Erstens beschreibt er detailliert die Schrecken, die die IDF den Palästinensern seit dem 7. Oktober 2023 zugefügt hat, und erklärt, warum noch viel mehr Tod und Zerstörung auf sie zukommen werden.
Zweitens liefert der Antrag eine Fülle von Beweisen, die zeigen, dass die israelische Führung völkermörderische Absichten gegenüber den Palästinensern hegt. (59-69) In der Tat sind die Äußerungen der israelischen Führer – die alle genauestens dokumentiert sind – schockierend. Man fühlt sich daran erinnert, wie die Nazis über den Umgang mit den Juden sprachen, wenn man liest, wie Israelis in „Positionen mit höchster Verantwortung“ über den Umgang mit den Palästinensern sprechen. (59) Im Wesentlichen wird in dem Dokument argumentiert, dass Israels Aktionen in Gaza in Verbindung mit den Absichtserklärungen der israelischen Führung deutlich machen, dass die israelische Politik darauf ausgerichtet ist, die physische Zerstörung der Palästinenser in Gaza herbeizuführen“. (39)
Drittens bemüht sich das Dokument sehr, den Gaza-Krieg in einen breiteren historischen Kontext zu stellen und macht deutlich, dass Israel die Palästinenser in Gaza seit vielen Jahren wie eingesperrte Tiere behandelt. Es wird aus zahlreichen UN-Berichten zitiert, in denen die grausame Behandlung der Palästinenser durch Israel detailliert beschrieben wird. Kurz gesagt, der Antrag macht deutlich, dass das, was die Israelis seit dem 7. Oktober in Gaza getan haben, eine extremere Version dessen ist, was sie lange vor dem 7. Oktober getan haben.
Es steht außer Frage, dass viele der in dem südafrikanischen Dokument beschriebenen Fakten bereits in den Medien berichtet wurden. Was den Antrag jedoch so wichtig macht, ist die Tatsache, dass er all diese Fakten an einem Ort zusammenführt und eine übergreifende und gründlich untermauerte Beschreibung des israelischen Völkermords liefert. Mit anderen Worten, sie liefert das große Bild, ohne die Details zu vernachlässigen.
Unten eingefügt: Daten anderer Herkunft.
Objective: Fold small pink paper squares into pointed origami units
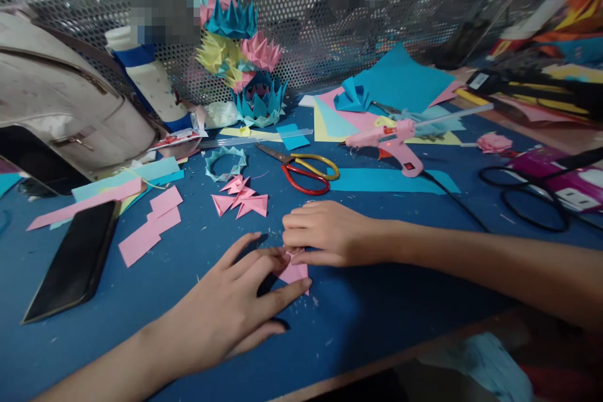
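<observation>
A small piece of pink paper with a fold lies on the blue tabletop under both hands. My left hand is spread over its left side, fingertips pressing on the paper and thumb resting on the table. My right hand is closed at the paper's upper edge, fingers curled and thumb against the fold. Just beyond lie several folded pink paper points and a pale teal ring of folded paper. Scissors with one red and one yellow handle lie partly open, touching a blue paper strip.
A pink glue gun trails a black cable to the right. Left are a black phone, pink paper pieces, a bag and a bottle. Folded paper flowers stand against the mesh; coloured sheets lie right of them.
</observation>
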A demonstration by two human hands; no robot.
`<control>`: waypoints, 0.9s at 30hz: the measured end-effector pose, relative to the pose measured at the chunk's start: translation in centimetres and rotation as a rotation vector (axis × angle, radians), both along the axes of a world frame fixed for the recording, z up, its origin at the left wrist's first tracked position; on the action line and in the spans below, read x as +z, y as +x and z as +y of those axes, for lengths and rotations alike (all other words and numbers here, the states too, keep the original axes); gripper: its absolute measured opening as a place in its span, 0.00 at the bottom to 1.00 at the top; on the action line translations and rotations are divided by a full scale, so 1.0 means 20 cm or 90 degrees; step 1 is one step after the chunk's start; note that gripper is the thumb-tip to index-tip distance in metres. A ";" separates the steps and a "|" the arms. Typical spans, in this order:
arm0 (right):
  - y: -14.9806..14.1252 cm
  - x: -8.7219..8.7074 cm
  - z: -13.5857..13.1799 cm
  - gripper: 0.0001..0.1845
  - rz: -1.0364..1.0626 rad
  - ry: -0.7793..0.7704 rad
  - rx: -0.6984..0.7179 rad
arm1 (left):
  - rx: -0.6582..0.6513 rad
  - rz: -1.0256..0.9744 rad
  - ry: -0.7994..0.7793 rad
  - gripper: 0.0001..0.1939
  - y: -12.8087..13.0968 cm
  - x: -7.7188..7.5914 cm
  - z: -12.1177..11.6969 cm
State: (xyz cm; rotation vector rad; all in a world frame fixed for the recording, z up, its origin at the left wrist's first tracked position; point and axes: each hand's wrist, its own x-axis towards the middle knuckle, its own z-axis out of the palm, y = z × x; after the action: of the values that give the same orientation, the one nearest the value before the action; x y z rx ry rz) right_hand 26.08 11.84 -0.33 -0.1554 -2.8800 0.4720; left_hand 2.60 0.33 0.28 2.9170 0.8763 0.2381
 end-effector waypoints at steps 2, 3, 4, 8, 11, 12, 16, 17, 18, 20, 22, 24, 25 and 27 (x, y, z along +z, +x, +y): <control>0.00 0.00 0.00 0.18 0.002 0.005 0.000 | 0.000 0.002 0.000 0.24 0.00 0.00 0.00; 0.00 0.00 0.00 0.18 0.003 0.008 -0.001 | -0.001 0.001 0.001 0.24 0.00 0.00 0.00; 0.00 0.00 0.00 0.17 0.004 0.012 -0.001 | -0.002 0.001 0.004 0.24 0.00 0.00 0.00; 0.00 0.00 0.00 0.16 0.005 0.019 0.002 | -0.007 -0.007 0.009 0.22 0.01 0.00 0.01; 0.00 0.00 0.00 0.17 0.007 0.019 0.003 | -0.002 -0.006 0.002 0.22 0.01 0.00 0.00; 0.00 0.00 0.00 0.17 0.008 0.020 0.004 | 0.000 -0.003 -0.002 0.22 0.01 0.00 0.00; 0.00 0.01 0.00 0.18 0.012 0.027 0.006 | 0.004 0.000 -0.018 0.24 0.01 0.01 -0.02; 0.00 0.01 -0.01 0.18 0.011 0.030 0.005 | 0.004 0.001 -0.022 0.25 0.01 0.01 -0.02; -0.01 0.00 -0.01 0.18 0.010 0.032 0.004 | 0.003 0.003 -0.028 0.26 0.01 0.02 -0.02; -0.01 0.00 -0.01 0.17 0.008 0.036 0.002 | -0.003 0.007 -0.042 0.27 0.01 0.03 -0.02; -0.01 0.00 0.00 0.17 0.006 0.039 0.001 | -0.005 0.009 -0.053 0.27 0.01 0.03 -0.02; -0.01 0.00 0.00 0.16 0.003 0.042 0.002 | -0.006 0.008 -0.053 0.26 0.00 0.03 -0.02; -0.01 0.00 0.00 0.15 0.002 0.043 0.003 | -0.005 0.007 -0.050 0.26 0.00 0.03 -0.02; -0.01 0.00 0.00 0.15 0.004 0.044 0.003 | -0.011 0.006 -0.048 0.27 0.00 0.04 -0.01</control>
State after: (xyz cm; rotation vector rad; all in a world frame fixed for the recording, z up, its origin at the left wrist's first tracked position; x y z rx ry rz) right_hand 25.98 11.78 -0.32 -0.1349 -2.8868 0.3714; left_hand 2.64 0.07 1.00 2.8577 0.8415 0.1856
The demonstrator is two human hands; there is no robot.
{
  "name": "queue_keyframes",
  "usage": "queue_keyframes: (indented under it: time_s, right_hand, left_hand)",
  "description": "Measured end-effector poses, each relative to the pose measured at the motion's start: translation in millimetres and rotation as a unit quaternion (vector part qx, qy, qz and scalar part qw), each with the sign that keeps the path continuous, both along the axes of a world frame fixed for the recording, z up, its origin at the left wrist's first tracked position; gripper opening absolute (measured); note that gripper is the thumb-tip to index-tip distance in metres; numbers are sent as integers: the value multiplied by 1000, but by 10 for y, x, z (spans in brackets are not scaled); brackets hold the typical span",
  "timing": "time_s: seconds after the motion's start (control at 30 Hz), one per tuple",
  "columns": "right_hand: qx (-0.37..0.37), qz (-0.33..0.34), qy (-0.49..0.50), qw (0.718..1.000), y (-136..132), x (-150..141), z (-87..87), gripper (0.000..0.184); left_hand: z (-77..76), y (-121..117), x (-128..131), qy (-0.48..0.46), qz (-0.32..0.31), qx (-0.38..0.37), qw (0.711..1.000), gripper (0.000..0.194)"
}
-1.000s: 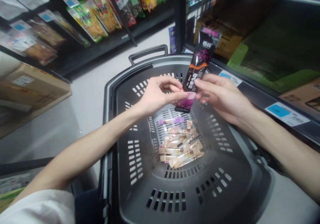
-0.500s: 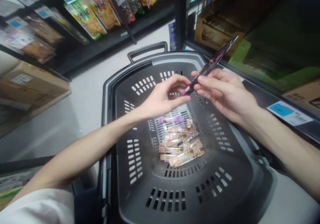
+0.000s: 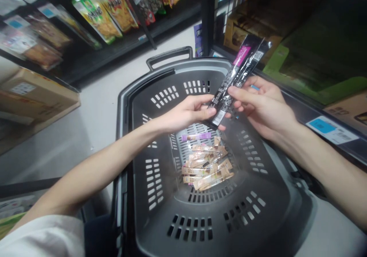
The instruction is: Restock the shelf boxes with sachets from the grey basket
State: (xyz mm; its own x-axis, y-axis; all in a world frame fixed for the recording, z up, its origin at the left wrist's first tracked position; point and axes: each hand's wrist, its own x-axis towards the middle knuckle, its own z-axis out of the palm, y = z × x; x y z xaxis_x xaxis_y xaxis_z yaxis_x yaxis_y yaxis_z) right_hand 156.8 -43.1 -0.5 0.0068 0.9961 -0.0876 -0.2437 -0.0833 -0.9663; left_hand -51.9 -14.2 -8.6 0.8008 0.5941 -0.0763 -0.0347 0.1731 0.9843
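Two long black snack packets (image 3: pixel 233 83), one with a magenta patch, lie side by side in a tilted bundle above the basket. My left hand (image 3: pixel 192 113) pinches their lower end between thumb and fingers. Higher up on the near side, my right hand (image 3: pixel 262 102) grips them with its thumb on top and its fingers behind. Beneath, the dark grey shopping basket (image 3: pixel 195 209) holds a pile of slim beige stick packets (image 3: pixel 209 169). A single purple stick packet (image 3: pixel 197 136) lies just beyond that pile.
Shelves with bagged snacks (image 3: pixel 99 14) run along the back left. A cardboard box (image 3: pixel 40 98) stands low at the left. On the right is a shelf edge with a blue-and-white price tag (image 3: pixel 331 129). The basket's handle (image 3: pixel 169 56) rests folded at the far rim.
The black packets have been turned from edge-on to show their flat printed faces. My left hand has shifted slightly lower, and both hands still hold them.
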Motion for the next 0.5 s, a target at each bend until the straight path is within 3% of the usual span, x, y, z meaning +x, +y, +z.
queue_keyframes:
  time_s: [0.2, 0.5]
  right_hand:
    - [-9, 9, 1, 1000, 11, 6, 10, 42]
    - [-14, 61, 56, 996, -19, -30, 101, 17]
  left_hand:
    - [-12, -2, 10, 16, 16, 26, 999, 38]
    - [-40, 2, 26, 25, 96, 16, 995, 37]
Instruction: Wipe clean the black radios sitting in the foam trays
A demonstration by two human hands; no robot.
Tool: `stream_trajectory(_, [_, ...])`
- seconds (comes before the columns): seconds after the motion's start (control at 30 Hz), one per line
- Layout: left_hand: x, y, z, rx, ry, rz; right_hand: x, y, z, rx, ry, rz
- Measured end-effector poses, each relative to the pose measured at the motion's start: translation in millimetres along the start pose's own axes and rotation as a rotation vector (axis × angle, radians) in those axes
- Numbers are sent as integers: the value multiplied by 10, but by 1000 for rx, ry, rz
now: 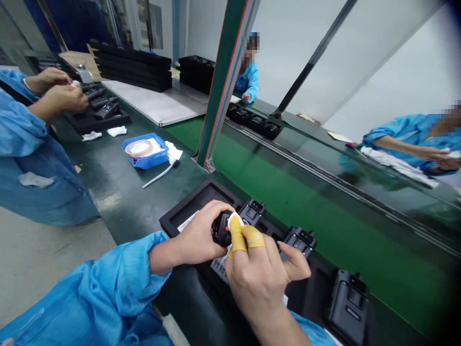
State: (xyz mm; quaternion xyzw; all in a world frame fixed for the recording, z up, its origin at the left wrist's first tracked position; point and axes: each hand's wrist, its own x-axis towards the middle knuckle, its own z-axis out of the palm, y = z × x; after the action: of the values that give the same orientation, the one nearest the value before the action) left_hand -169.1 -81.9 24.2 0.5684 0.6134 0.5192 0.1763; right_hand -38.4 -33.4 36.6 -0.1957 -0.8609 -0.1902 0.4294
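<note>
My left hand (201, 236) is closed around a black handheld radio (220, 228), its end with an orange spot turned towards me. Yellow finger cots cover fingers of my right hand (257, 269), which presses a small white wipe (235, 219) against the radio. Under both hands lies a black foam tray (212, 188) with cut-out slots. More radios sit in it: one radio (252, 211) just behind my fingers, another radio (299, 239) right of them, and a third radio (348, 305) at the far right. My hands hide part of the held radio.
Beyond the tray stands a green post (219, 86). A blue bin (146, 151) with a tape roll and a brush (160, 174) lie to the left. At the left, a co-worker's hands (61, 91) work over another foam tray (97, 126). A conveyor rail (306, 168) runs behind; people sit across it.
</note>
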Motion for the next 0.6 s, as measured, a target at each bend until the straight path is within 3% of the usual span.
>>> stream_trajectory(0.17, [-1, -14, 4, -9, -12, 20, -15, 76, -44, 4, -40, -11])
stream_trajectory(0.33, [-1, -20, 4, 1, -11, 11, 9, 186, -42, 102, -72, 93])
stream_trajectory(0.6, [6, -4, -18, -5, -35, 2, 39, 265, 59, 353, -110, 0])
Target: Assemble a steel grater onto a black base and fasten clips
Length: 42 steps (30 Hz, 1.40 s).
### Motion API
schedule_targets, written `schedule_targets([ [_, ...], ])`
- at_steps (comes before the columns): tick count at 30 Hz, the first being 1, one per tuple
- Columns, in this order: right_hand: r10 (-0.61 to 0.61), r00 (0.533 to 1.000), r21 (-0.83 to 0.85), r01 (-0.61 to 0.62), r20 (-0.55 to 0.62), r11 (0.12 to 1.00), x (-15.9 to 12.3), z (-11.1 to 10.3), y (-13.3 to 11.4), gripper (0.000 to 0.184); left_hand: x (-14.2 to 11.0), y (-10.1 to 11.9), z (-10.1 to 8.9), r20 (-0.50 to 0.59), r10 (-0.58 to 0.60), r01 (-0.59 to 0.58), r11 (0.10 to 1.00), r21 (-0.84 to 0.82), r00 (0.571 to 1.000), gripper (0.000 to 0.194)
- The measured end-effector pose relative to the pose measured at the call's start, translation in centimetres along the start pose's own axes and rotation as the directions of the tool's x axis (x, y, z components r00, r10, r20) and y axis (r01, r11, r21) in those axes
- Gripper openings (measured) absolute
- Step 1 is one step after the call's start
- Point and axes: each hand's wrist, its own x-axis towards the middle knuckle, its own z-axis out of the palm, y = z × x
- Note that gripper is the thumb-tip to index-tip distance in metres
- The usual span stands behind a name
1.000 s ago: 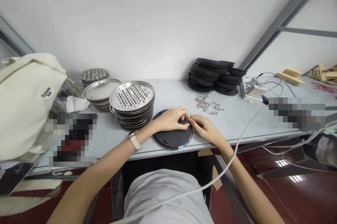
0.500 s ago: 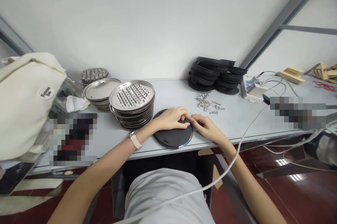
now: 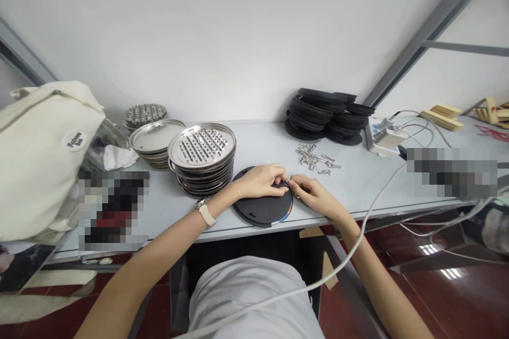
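A round black disc [image 3: 262, 210] with small slots and a coloured strip along part of its rim lies flat at the table's front edge. My left hand [image 3: 264, 180] rests over its upper part, fingers curled and pinched at the right rim. Fingertips of my right hand [image 3: 314, 193] press together at that same spot, almost touching the left ones. Between them shows a bit of a small metal piece, mostly hidden, its exact kind unclear. Just beyond the hands lies a loose pile of small metal clasps and rings [image 3: 308, 157].
Left of the disc stands a stack of round metal graters [image 3: 202, 145], with stacked metal discs [image 3: 157, 137] and more graters [image 3: 145, 112] behind. Black discs [image 3: 314, 113] are piled by the wall. A power strip [image 3: 379, 140], a white cable [image 3: 368, 222] and a cream bag [image 3: 43, 164] are around.
The whole view has shifted slightly. Both hands stay at the disc's right rim, with only small finger movement.
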Motion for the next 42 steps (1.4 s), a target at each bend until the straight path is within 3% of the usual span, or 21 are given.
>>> schedule_targets([
  [18, 0.035, 0.999, 0.036, -0.034, -0.009, 0.999, 0.02, 0.13, -0.44, 0.037, -0.14, 0.36, -0.02, -0.010, -0.040, 0.040, 0.994, 0.104, 0.999, 0.017],
  [28, 0.019, 1.000, -0.017, -0.019, -0.023, 1.000, 0.04, 0.18, -0.51, 0.038, -0.12, 0.18, -0.05, -0.003, -0.003, 0.003, 0.997, 0.078, 1.000, 0.012],
  [42, 0.013, 1.000, 0.031, -0.013, -0.004, 0.999, 0.03, 0.09, -0.25, 0.038, -0.01, -0.02, 0.06, 0.002, 0.007, -0.007, 0.998, 0.057, 1.000, 0.013],
])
Es überrascht nicht, dass die israelische Regierung die Anschuldigungen als „Blutverleumdung“ bezeichnet, die „keine faktische und rechtliche Grundlage hat“. Darüber hinaus behauptet Israel, dass „Südafrika mit einer Terrorgruppe kollaboriert, die zur Zerstörung des Staates Israel aufruft“³ Eine genaue Lektüre des Dokuments macht jedoch deutlich, dass es für diese Behauptungen keine Grundlage gibt. In der Tat ist es schwer vorstellbar, wie Israel in der Lage sein wird, sich auf rational-juristische Weise zu verteidigen, wenn das Verfahren beginnt. Schließlich sind nackte Tatsachen schwer zu bestreiten.
Lassen Sie mich noch ein paar zusätzliche Bemerkungen zu den südafrikanischen Anschuldigungen machen.
Erstens wird in dem Dokument betont, dass Völkermord von anderen Kriegsverbrechen und Verbrechen gegen die Menschlichkeit zu unterscheiden ist, obwohl „oft eine enge Verbindung zwischen all diesen Handlungen besteht.“ (1) So ist beispielsweise die gezielte Bombardierung der Zivilbevölkerung, um einen Krieg zu gewinnen – wie dies bei der Bombardierung deutscher und japanischer Städte durch Großbritannien und die Vereinigten Staaten im Zweiten Weltkrieg der Fall war – ein Kriegsverbrechen, aber kein Völkermord. Großbritannien und die Vereinigten Staaten versuchten nicht, „einen wesentlichen Teil“ oder die gesamte Bevölkerung in den Zielstaaten zu vernichten. Ethnische Säuberungen, die durch selektive Gewalt untermauert werden, sind ebenfalls ein Kriegsverbrechen, wenn auch kein Völkermord, eine Handlung, die der in Israel geborene Holocaust-Experte Omer Bartov als „das Verbrechen aller Verbrechen“⁴ bezeichnet.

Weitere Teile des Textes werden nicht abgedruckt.